The quality of life we enjoy in our state is directly connected to the public systems and structures we have created over many decades. Our state budget represents our collective investment in the public institutions and services that educate our children, keep our communities safe, and provide health care and other services to our neighbors who need it. However, the previous unwillingness of the legislature to seriously consider additional revenue to adequately balance the budget has resulted in deep cuts to services essential for low-income families, children, seniors, and people with disabilities.
The base budget is the resources necessary to cover current biennium expenses of an ongoing and non-extraordinary nature. In recent budget cycles, the base budget is built by looking at what was appropriated on an ongoing nature in the second fiscal year of the previous biennium. The base budget for this upcoming 2021 biennium budget cycle will be ongoing appropriations for fiscal year 2019.
Present law (PL) is the amount of funding needed to maintain operations and services at the level set by the last legislature. Present law includes but is not limited to legally mandated workload, caseload, or enrollment changes, changes in funding requirements, inflationary or deflationary adjustments, and elimination of one-time-only appropriations.
New proposals (NP) are requests to provide new non-mandated services, to continue programs previously funded one-time-only or sunsetting, to change program services, to eliminate existing services, or to change the sources of funding.
The biennium budget process starts off with the governor’s proposed 2021 biennium budget. Governor Bullock released his proposed budget on November 15, 2018, which proposes to restore some of the reductions made in 2017 and build back a healthy ending fund balance (see Appendix A). However, some programs and services are still below where they were at the start of 2017. As the legislature comes back into session in January of 2019, policymakers should find ways to restore lost investments and put Montana back on a path of shared prosperity. This report provides an overview of the executive’s proposed 2021 budget.
Deep Cuts in 2017 Put Many Agencies in Difficult Place Starting 2019
With revenue levels below projections in 2016 and 2017, the legislature made deep cuts in 2017 which left most state agencies starting the 2019 budget process below where their budget two years ago (see Appendix B). While state agency budget reductions varied widely, most agencies faced a 5 to 10 percent reduction from 2017 to 2019. While the Department of Public Health and Human Services (DPHHS) starts this budget cycle slightly above its previous base from 2017, many individual divisions within DPHHS faced deep cuts in 2017 and start with a 2019 base well below the previous biennium (see Appendix C). For example, Developmental Services, Senior and Long-Term Care, and Addicted and Mental Disorder divisions start the 2019 session with base budgets 4 to 6 percent below 2017 base.
General Fund (GF) is money available for the state to use for most of its function without restrictions.
State special revenue (SSR) funds are kept separate from the general fund and are legally restricted for specific uses.
Federal special revenue (FSR) funds (or federal funds) are funds from the federal government that are made available to the state to fulfill specific purposes. Often federal funds require a certain level of matching state funds.
Ending fund balance exists when the amount of anticipated general fund revenue exceeds general fund appropriations. An ending fund balance can be used to maintain fiscal stability over a biennium when revenues collected are not as high as anticipated.

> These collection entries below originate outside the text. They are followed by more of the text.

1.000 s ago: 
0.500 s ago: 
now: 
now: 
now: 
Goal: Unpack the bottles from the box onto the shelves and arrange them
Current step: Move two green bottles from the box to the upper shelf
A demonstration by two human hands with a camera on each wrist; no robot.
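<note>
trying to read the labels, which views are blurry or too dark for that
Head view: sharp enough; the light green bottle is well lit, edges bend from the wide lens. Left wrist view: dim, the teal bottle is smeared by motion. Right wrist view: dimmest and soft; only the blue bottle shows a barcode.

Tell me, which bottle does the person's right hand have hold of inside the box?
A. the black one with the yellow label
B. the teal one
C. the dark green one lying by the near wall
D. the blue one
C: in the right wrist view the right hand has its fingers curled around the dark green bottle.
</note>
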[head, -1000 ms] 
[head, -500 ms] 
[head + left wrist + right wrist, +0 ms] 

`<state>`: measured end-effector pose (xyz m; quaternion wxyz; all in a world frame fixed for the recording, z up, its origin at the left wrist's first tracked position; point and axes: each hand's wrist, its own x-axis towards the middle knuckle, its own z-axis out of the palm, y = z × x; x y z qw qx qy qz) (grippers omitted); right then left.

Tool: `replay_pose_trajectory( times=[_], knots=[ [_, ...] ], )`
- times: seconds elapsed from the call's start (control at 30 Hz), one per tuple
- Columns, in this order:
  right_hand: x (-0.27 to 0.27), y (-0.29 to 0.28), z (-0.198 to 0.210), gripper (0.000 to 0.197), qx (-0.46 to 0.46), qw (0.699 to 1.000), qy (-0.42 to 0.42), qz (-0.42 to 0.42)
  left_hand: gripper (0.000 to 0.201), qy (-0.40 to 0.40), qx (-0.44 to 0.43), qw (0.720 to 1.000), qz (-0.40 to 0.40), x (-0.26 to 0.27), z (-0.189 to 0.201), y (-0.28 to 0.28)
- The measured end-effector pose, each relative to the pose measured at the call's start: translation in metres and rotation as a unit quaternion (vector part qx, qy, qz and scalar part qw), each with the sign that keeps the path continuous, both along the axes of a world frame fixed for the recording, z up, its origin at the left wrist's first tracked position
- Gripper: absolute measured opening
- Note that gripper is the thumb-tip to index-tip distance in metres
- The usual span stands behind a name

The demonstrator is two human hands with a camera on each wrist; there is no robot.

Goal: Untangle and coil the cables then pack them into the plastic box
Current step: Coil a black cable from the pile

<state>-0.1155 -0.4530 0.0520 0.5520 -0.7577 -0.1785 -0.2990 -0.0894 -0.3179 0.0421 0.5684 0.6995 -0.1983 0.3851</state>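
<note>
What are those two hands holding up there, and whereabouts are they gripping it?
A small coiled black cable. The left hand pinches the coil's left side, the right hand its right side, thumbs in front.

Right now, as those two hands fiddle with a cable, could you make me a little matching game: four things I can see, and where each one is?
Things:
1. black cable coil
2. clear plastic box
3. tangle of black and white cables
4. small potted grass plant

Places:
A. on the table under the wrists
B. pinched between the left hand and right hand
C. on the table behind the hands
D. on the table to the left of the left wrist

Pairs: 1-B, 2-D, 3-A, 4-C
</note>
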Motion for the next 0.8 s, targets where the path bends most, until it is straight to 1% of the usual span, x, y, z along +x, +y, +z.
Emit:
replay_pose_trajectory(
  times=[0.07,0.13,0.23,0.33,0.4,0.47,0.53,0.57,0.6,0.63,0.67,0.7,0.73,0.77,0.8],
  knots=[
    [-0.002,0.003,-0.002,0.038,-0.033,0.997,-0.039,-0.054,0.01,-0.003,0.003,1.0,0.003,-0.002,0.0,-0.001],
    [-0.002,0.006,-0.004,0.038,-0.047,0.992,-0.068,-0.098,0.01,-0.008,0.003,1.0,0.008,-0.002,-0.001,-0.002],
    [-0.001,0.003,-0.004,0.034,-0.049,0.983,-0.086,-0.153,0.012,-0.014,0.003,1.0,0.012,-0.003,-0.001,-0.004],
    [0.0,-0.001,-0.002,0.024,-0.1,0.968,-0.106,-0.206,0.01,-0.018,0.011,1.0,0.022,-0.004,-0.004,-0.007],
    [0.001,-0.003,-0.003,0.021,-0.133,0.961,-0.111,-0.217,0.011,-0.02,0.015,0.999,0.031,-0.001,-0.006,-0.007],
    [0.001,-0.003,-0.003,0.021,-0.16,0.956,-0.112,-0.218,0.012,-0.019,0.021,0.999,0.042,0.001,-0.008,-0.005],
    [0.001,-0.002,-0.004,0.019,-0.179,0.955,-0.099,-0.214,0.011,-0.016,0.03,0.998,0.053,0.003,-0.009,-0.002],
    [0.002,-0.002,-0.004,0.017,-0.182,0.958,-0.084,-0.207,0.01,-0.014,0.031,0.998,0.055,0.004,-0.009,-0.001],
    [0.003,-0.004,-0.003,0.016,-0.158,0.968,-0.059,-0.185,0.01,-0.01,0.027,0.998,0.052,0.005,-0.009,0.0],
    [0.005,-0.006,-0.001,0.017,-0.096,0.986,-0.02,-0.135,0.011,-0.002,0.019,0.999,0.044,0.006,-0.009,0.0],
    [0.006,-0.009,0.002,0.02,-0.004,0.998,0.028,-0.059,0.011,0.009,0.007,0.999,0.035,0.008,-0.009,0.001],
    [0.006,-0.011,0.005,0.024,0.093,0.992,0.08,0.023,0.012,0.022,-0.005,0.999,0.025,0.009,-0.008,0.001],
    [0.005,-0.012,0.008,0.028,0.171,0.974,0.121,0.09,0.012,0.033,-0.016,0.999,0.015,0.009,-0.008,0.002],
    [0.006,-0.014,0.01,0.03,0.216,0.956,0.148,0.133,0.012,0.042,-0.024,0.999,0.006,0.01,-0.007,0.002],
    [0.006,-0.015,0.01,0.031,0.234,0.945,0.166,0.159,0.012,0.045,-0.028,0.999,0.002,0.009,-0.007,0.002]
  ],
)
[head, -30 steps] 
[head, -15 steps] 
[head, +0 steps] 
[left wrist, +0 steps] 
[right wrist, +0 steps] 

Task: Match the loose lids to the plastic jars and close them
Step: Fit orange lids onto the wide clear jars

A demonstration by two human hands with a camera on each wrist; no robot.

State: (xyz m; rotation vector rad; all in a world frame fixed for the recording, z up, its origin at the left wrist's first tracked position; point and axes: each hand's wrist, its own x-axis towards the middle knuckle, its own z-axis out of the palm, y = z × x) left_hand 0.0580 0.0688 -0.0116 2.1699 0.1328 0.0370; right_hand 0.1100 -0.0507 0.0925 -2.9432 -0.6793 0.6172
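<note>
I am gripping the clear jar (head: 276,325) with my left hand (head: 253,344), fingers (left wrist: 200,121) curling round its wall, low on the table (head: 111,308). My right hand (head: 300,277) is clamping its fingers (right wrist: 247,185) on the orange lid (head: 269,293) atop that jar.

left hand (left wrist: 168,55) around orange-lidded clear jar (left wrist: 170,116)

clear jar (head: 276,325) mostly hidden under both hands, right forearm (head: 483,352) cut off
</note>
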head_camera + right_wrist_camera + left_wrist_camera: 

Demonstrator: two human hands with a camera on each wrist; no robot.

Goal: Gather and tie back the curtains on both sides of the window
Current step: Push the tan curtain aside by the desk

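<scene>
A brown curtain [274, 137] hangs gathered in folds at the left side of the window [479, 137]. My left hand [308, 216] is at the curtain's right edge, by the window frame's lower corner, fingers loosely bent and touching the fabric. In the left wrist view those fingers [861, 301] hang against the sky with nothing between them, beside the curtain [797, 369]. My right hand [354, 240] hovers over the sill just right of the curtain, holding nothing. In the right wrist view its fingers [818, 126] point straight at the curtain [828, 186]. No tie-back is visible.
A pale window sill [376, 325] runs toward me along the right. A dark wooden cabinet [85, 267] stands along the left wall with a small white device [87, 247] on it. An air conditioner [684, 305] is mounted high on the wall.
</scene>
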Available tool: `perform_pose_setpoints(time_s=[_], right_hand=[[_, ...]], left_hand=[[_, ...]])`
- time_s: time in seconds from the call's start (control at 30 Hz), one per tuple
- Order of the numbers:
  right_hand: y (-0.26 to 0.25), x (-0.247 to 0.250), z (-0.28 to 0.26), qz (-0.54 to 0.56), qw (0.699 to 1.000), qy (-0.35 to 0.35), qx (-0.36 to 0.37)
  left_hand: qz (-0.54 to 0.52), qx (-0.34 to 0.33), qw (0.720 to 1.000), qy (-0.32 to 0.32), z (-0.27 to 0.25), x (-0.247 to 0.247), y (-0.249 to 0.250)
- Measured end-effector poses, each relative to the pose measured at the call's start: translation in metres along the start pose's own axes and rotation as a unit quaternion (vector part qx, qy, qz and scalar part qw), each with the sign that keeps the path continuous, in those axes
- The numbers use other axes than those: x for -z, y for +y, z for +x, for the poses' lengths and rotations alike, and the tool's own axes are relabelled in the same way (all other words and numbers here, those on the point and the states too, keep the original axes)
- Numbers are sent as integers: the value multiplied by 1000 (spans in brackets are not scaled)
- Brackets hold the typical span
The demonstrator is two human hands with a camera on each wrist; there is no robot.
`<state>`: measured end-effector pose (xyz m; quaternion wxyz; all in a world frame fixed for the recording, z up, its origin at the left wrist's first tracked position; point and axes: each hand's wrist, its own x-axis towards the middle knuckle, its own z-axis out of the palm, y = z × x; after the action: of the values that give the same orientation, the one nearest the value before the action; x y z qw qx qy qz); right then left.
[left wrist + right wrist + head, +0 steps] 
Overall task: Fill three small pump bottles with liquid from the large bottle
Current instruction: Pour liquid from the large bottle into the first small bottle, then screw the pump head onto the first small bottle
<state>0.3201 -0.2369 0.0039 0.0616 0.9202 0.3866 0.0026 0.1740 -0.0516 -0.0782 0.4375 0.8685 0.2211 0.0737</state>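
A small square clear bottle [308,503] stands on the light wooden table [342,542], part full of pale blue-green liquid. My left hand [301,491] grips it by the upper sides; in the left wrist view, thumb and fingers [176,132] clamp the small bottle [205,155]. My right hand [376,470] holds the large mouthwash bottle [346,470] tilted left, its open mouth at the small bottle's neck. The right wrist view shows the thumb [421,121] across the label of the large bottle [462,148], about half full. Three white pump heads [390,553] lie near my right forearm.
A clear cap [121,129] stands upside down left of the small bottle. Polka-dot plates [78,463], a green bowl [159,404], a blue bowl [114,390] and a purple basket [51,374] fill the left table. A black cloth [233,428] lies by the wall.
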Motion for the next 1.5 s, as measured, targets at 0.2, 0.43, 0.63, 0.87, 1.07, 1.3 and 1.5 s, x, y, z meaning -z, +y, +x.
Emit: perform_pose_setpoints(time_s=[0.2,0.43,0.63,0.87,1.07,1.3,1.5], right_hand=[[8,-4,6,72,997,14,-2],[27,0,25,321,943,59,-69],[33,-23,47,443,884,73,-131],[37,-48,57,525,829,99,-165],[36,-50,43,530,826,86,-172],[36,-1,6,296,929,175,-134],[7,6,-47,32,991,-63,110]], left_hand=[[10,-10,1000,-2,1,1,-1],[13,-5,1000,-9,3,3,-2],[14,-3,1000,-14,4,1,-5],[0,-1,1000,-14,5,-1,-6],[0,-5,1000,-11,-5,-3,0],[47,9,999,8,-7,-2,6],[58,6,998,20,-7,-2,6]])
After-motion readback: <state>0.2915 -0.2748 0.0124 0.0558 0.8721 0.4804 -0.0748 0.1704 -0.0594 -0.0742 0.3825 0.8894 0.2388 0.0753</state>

Executive’s Proposed Budget
Governor Bullock’s proposed 2021 biennium budget proposes primarily only present law adjustments, or what resources will be needed to continue existing level of services. Most of these present law budgets result in an increase in 2021 biennium budgets compared to FY2019. It is worth noting that a handful of divisions within DPHHS are facing a negative present law adjustment, most notably within the Developmental Services Division and the Senior and Long-Term Care Division.
Acknowledging the difficult fiscal climate, the executive budget includes few new proposals, or proposals to fund new non-mandated programs (see Appendix A). Some notable investments are highlighted below.
Medicaid Expansion: A Continued Commitment to Access to Affordable Healthcare
In 2015, the Montana legislature passed the bipartisan Health and Economic Livelihood Partnership (HELP) Act, to expand Medicaid eligibility to individuals at 138 percent of the federal poverty line (or about $16,750 for a single individual). To date, over 95,000 Montanans have accessed affordable health coverage through the HELP Act. The program is currently scheduled to sunset on June 30, 2019, unless the executive and legislature agree to continue the program.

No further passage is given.